Well, it’s a lovely crisp fresh sunny day here in Breasclete, although the temperature is definitely cold, and the roads were suicidally icy this morning when Mindy and I went for our walk around Callanish …
I desperately feel that I should be doing something ‘outside-ish’, like hanging out the washing, or closing down the garden for the winter, so as not to waste a day when it didn’t rain or blow a gale …
Since the clocks have gone back, it’s been really annoying here at tea-time … It starts getting dark around 4pm, and is almost completely dark by a couple of hours later … This is problematic because it means if I close the shop at 5pm I have to walk Mindy in the dark, which is not adviseable, as I can’t see what she’s doing … So I took an executive decision, and decided to invent ‘Winter Opening Hours’, so now we close at 4pm instead (45 mins to go …!).

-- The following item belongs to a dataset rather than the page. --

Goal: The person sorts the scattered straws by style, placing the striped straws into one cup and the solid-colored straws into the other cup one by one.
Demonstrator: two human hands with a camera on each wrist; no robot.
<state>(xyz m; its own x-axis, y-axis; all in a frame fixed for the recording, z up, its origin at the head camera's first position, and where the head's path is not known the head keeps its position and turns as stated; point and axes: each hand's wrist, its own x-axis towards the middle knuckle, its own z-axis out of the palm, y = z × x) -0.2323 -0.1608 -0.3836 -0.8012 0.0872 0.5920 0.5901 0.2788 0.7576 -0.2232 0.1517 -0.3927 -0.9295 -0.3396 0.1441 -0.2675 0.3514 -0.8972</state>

What a nonsense this clocks business is - I see no need for it these days …
Was thinking about what Nic said about why we don’t blog so much … I think with me, BBC-IB was a very first footstep into blogging, and perhaps the novelty wore off somewhat … But I still feel a need to do it from time to time … My blogs are not very often (as tws says) ‘informative’ or erudite, more likely they’re going to be a rant, or a desperate scream (who was it said something about - ah yes … Pink Floyd ‘hanging on in quiet desperation is the english way’, although I’m sure another poet invented the term ‘quiet desperation’, though I can’t remember who it was, and I’ve read it recently too) …
But I try to convince myself that that doesn’t make them any more valuable or pointless than anyone elses … :- )
Am reading Colin Dexter at the moment - Inspector Morse, reason being in the last digital shuffle, I lost ITV3 (hence Inspector Morse withdrawal), and gained Channel 5 … I am very disappointed with the books … John Thaw gave Morse something very dignified, with so much hidden depth … However Colin Dexter has a habit of sometimes making Morse an angry and vulgar man, something John Thaw would never have done … I expect I shan’t make it past the second story in the book …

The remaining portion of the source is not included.